╭──

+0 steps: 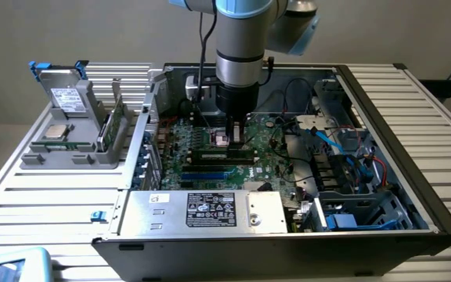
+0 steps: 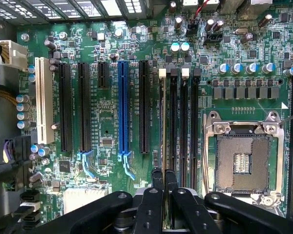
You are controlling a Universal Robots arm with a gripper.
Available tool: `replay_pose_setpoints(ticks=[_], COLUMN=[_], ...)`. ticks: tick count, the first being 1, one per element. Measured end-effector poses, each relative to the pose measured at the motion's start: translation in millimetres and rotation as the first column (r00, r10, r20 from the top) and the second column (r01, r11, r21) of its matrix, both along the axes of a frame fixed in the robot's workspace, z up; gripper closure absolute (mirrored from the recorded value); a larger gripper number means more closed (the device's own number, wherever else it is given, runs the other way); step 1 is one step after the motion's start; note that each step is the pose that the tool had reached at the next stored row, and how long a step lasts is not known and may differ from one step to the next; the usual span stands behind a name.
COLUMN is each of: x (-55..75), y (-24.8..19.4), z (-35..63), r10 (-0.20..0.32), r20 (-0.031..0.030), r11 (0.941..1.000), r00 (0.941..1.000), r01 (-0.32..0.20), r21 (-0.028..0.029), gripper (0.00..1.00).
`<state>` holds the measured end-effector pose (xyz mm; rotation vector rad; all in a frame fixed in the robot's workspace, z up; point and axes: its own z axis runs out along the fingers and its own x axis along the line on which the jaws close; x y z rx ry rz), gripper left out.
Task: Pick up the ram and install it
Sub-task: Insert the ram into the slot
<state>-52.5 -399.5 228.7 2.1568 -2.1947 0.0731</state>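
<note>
I see the gripper point(image 2: 163, 179) low inside the open computer case point(image 1: 288, 255), over the middle of the motherboard point(image 1: 209, 173). Its fingers are clenched together on the thin top edge of the ram point(image 2: 162, 122). The ram stands on edge in the outermost memory slot, on the side toward the blue expansion slot point(image 2: 122, 107). The processor socket point(image 2: 244, 161) lies past the other memory slots. A gray parts stand point(image 1: 69, 157) sits outside the case, at the exterior view's left.
</note>
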Motion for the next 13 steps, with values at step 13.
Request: replay_pose_setpoints(ticks=[13], x=[-0.6], y=[1.1], z=[0.1], r10=[0.0], r20=[0.0013], r11=[1.0], r00=[1.0], r01=[0.0], r21=[0.0001], gripper=[0.87])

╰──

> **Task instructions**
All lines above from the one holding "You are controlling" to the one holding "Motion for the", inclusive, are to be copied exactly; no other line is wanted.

> **Written solution**
You are controlling a Universal Robots arm with a gripper.
Available tool: `replay_pose_setpoints(ticks=[_], COLUMN=[_], ...)`. ticks: tick count, the first being 1, one per element. Measured end-effector poses, each relative to the pose measured at the motion's start: translation in millimetres and rotation as the first column (r00, r10, r20 from the top) and the second column (r01, r11, r21) of its matrix, both along the axes of a frame fixed in the robot's workspace, z up; gripper closure absolute (mirrored from the recorded value); a larger gripper number means more closed (the device's own number, wherever else it is given, runs the other way); step 1 is one step after the motion's start; note that each step is the pose that the tool had reached at the next stored row, and how long a step lasts is not known and may differ from one step to the next; the usual span stands behind a name.
COLUMN is each of: x (-55..75), y (-24.8..19.4), z (-35..63), r10 (-0.20..0.32), r20 (-0.031..0.030), r11 (0.941..1.000), r00 (0.941..1.000), r01 (-0.32..0.20), r21 (-0.028..0.029), gripper (0.00..1.00).
`<state>` holds the measured end-effector pose (xyz mm; rotation vector rad; all in a frame fixed in the robot's workspace, z up; point and axes: its own z axis runs out along the fingers and its own x axis along the line on which the jaws close; x y z rx ry rz), gripper left out.
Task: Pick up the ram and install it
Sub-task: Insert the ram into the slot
<state>-52.5 -399.5 228.7 2.1568 -2.1947 0.0731</state>
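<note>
I see the gripper point(image 2: 163, 179) low inside the open computer case point(image 1: 288, 255), over the middle of the motherboard point(image 1: 209, 173). Its fingers are clenched together on the thin top edge of the ram point(image 2: 162, 122). The ram stands on edge in the outermost memory slot, on the side toward the blue expansion slot point(image 2: 122, 107). The processor socket point(image 2: 244, 161) lies past the other memory slots. A gray parts stand point(image 1: 69, 157) sits outside the case, at the exterior view's left.
</note>
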Motion for the next 13 steps, with values at step 13.

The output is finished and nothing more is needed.